漢方薬はジワジワゆっくり効くというイメージが強いですが必ずしもそうではありません。
漢方にはその病人の症状や体の状態を診て判断する「証」と呼ばれる診断法があります。この証が正しくたてられれば驚くほど即効性を現すこともあります。
この証にはさまざまなものがありまして、たとえば体力で分類した証には
虚証(体力がない状態)実証(体力がある状態)
病因や体質的素因に関係した証には
血証(血がよどんでいる状態)水毒証(体の中の水はけに異常がある状態)などほかにもさまざまな証があります。
そしてその証に合わせて薬が処方されますので処方が必ずしも病名と一致するわけではありません。
たとえ病名や症状が同じでも証が違えば処方される薬も違ってきます。
また漢方には毒性(副作用)がないと思われてる方もおられますが
それも適当ではありません。
中国では「毒を持って、毒を制す」の言葉のように漢方薬という毒薬をもって病毒や疫毒を抑えるという考え方をいたします。
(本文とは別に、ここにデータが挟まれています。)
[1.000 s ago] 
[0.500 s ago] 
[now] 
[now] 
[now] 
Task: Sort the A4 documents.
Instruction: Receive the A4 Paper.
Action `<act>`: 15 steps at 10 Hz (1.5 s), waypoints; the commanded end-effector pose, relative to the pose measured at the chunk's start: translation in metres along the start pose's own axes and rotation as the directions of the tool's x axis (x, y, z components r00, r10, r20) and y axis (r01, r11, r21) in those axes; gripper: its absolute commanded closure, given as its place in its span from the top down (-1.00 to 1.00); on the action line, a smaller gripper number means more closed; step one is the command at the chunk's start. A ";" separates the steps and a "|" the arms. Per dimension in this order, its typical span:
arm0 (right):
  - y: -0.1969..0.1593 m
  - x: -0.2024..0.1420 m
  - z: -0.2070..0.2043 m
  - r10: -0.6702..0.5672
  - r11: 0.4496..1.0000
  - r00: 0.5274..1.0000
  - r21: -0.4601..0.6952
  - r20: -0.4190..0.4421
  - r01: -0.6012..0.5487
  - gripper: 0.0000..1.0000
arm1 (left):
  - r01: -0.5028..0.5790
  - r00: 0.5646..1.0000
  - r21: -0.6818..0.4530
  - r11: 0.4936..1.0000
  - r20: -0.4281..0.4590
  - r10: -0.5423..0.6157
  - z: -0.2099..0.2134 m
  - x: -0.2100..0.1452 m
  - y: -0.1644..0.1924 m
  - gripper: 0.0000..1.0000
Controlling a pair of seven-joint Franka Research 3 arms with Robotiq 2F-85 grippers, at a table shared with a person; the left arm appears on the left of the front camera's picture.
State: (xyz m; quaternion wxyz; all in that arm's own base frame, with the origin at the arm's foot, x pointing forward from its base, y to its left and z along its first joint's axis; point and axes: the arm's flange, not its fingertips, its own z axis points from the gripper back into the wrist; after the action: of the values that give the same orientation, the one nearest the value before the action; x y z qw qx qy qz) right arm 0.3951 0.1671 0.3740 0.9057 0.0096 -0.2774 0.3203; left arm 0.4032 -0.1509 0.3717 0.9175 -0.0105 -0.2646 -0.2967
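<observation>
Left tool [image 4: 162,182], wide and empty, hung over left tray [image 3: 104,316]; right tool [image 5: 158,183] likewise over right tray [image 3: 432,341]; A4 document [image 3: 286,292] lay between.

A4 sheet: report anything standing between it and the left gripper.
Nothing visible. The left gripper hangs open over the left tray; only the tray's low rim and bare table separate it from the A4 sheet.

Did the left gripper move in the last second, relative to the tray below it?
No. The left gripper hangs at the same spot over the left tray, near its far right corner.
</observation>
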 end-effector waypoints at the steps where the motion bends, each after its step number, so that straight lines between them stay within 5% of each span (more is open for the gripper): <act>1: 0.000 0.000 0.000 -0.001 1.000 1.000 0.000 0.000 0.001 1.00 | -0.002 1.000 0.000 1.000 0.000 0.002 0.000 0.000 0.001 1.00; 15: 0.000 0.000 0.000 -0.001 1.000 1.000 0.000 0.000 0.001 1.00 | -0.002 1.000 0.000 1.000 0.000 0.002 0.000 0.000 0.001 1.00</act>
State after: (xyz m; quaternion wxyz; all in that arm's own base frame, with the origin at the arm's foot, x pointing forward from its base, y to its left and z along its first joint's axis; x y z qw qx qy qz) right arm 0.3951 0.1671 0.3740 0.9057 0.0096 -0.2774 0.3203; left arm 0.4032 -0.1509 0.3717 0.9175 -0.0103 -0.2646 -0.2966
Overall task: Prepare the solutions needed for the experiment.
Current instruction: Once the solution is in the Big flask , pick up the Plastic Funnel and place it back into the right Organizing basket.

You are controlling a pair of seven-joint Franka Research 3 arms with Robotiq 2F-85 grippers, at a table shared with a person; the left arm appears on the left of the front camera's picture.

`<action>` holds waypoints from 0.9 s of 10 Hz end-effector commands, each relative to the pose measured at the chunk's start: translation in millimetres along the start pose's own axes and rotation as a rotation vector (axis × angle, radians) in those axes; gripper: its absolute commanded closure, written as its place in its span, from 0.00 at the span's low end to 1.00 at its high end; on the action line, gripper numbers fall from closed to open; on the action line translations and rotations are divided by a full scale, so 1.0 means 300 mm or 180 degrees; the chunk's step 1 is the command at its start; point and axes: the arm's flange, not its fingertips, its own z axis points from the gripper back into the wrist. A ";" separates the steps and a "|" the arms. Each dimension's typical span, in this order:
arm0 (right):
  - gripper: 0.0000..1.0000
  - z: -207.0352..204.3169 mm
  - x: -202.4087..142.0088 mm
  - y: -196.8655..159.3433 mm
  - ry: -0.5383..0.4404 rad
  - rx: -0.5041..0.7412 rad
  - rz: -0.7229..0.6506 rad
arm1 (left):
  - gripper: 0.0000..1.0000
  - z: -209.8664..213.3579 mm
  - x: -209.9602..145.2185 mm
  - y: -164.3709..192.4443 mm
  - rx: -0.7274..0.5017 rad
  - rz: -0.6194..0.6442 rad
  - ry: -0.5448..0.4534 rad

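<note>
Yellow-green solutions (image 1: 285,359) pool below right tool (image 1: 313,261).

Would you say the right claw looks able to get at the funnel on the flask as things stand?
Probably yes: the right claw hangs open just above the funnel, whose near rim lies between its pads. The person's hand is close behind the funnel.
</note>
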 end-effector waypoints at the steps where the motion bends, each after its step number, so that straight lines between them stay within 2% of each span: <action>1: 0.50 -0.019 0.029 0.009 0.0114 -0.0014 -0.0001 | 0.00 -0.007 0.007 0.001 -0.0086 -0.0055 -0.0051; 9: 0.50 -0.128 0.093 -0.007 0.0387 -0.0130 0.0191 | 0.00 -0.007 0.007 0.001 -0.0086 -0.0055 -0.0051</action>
ですから中国の古典『素問』には「大毒で治療する時は六割治ったら止める、常毒の治療は七割治ったら止める、小毒の治療では八割治ったら止める、無毒の治療は九割治ったら止める」とあり、“完治するほどに薬を使うな”と諌めています。
ある程度症状が軽減すれば食事療法に切り替えるのが良い治療と考えられていたようです。
そして漢方薬は寒には熱、熱には寒と反対作用の薬物を処方しバランスを回復させますので服用期間が長すぎると反対方向へバランスを崩すことがあります。
鍼灸の場合は最初から双方向性がありますので崩れたバランスを整えてくれます。ですから薬より副作用がない利点があります。